UNA PRINCESA DE MARTE
UNA PRINCESA DE MARTE Edgar Rice Burroughs
Título original: A princess of Mars
Año de publicación: 1912
Editorial: Pulp Ediciones
Colección: Omenan nº 0
Traducción: R. Goicoechea
Edición: Enero de 2002
ISBN:
Precio: 9,38 EUR

Cuando los responsables de PulpEdiciones ampliaron su aventura editorial más allá de PulpMagazine decidieron, sin dudarlo, que debía ser la obra marciana de Edgar Rice Burroughs la que encabezara esta iniciativa. Como existía una edición reciente de UNA PRINCESA DE MARTE, (Editorial Laertes, Col Aventura nº9, 1987) Román Goicoechea, traductor y uno de los responsables, junto a Mario Moreno, de la editorial, creyó conveniente iniciar la colección Omean con el siguiente título de la serie; DIOSES DE MARTE. Sin embargo, a los lectores les resultaba muy difícil encontrar aquella edición de los 80 de UNA PRINCESA DE MARTE, y en vista del éxito obtenido por DIOSES DE MARTE y la sorprendente demanda que se creó de UNA PRINCESA DE MARTE, PulEdiciones se decidió al fin a rescatar este título y ofrecerlo como número 0 de la colección Omean.

Y este es el volumen que acabo de leer. En esencia no hay nada que no se encuentre en los restantes títulos de la serie; monstruos feroces, paisajes inhóspitos, razas despiadadas, intrigantes profesionales, guerreros formidables, aventuras, aventuras y aventuras, tan inverosímiles como desaforadas, y fundamentalmente un grado de exotismo y emoción que ya raramente se encuentra en la ciencia-ficción moderna. Para terminar de contentar a todos los públicos, Burroughs introduce un romance inter-extraterrestre entre Carter y la bellísima (¡¡y ovípara!!) princesa Dejah Thoris.

Con todo, no es un dechado de virtudes literarias ni de credibilidad, Burroughs sencillamente escribía aventuras para un público que ante todo demandaba exotismo, aventura y emoción en un envoltorio sencillo y fácilmente digerible. No hay más que analizar someramente al propio John Carter (al que probablemente veremos pronto en el cine encarnado por The Rock, el impresionante Rey Escorpión), es un aventurero tan imparable como poco sensato, tan seguro de si mismo que en ningún momento duda de que acabará victorioso sus peleas, y por si en algún momento le surgiera la mínima vacilación, Burroughs se encarga de dotarle, gracias a la diferencia de las gravedades de la Tierra y Marte, de una extraordinaria fuerza en comparación a los muy aguerridos pero también muy debiluchos guerreros marcianos.

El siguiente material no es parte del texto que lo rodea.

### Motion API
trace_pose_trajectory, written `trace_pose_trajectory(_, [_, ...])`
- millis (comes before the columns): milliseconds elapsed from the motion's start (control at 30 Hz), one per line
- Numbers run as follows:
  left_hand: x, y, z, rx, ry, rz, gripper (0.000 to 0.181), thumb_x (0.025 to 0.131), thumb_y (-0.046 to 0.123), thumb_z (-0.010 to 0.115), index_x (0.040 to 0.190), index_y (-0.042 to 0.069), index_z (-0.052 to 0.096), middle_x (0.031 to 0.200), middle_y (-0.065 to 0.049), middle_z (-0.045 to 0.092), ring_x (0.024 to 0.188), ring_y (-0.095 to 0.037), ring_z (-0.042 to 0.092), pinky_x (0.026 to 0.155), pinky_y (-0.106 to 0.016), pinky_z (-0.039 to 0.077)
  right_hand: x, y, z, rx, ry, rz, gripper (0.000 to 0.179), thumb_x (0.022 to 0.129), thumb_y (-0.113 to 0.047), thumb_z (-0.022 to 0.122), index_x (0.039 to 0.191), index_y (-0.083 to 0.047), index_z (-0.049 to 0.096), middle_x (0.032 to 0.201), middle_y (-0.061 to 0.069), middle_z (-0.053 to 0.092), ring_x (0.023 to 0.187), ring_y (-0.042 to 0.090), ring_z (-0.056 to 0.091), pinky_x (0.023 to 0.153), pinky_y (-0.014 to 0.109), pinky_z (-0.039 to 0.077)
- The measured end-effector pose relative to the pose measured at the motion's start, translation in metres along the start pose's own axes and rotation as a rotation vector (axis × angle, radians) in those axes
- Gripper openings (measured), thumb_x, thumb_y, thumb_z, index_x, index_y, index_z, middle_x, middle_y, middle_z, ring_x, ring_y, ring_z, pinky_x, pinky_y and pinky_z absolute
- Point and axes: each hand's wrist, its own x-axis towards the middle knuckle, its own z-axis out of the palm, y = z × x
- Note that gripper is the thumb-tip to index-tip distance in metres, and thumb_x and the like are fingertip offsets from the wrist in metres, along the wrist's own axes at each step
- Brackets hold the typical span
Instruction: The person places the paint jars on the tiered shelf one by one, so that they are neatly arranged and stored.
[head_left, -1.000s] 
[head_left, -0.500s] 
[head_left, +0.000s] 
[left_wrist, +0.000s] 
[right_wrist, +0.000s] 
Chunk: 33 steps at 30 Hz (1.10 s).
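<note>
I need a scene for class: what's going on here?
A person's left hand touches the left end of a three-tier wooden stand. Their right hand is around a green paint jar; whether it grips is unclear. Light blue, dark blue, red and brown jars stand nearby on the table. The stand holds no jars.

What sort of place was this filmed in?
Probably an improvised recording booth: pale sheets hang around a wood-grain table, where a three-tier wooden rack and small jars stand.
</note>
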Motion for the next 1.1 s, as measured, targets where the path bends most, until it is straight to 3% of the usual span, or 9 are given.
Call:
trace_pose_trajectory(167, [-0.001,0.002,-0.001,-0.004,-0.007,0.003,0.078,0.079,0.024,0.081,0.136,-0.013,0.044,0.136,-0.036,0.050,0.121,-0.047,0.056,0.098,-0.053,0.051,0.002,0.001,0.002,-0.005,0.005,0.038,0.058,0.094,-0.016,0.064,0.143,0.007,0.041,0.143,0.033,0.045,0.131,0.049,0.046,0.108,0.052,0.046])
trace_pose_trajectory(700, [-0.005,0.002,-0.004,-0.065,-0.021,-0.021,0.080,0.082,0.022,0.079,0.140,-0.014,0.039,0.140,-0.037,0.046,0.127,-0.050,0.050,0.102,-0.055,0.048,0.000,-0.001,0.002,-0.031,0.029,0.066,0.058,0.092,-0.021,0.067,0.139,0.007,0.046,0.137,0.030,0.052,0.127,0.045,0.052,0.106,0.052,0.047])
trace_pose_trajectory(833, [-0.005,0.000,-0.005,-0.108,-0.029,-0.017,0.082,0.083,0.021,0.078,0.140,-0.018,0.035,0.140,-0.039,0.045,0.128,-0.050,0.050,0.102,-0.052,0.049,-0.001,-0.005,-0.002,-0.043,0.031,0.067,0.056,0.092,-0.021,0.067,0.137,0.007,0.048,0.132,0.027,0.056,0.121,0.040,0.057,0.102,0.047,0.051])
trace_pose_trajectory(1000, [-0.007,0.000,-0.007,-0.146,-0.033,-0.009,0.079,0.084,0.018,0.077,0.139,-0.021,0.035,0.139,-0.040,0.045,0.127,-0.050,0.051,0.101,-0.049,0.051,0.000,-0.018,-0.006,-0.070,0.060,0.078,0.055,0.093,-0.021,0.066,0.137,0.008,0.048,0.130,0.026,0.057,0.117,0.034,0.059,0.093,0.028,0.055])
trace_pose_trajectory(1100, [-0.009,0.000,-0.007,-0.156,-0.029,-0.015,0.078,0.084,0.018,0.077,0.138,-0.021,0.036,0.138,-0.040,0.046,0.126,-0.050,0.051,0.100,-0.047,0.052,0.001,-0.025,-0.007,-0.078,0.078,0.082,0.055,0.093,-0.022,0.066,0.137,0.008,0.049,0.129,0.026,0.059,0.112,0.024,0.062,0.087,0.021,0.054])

Quizá alguien se esté preguntando como llega Carter a Marte, perdón Barsoom, pues bien, huyendo, persiguiendo más bien, así es el carácter de John Carter, de una partida de indios en Arizona se refugia en una cueva, se desmaya y al despertar se encuentra en Barsoom. Un mecanismo sencillo y eficaz.

Un pero que se le puede poner a esta edición son las continuas erratas que se encuentran a lo largo del volumen; letras que faltan, marcas de diálogos desaparecidas, etc. lo que no hace menos ávida la lectura, pero si más desconcertante cuando, por ejemplo, a mitad de un párrafo se descubre que se trata del parlamento de algún personaje.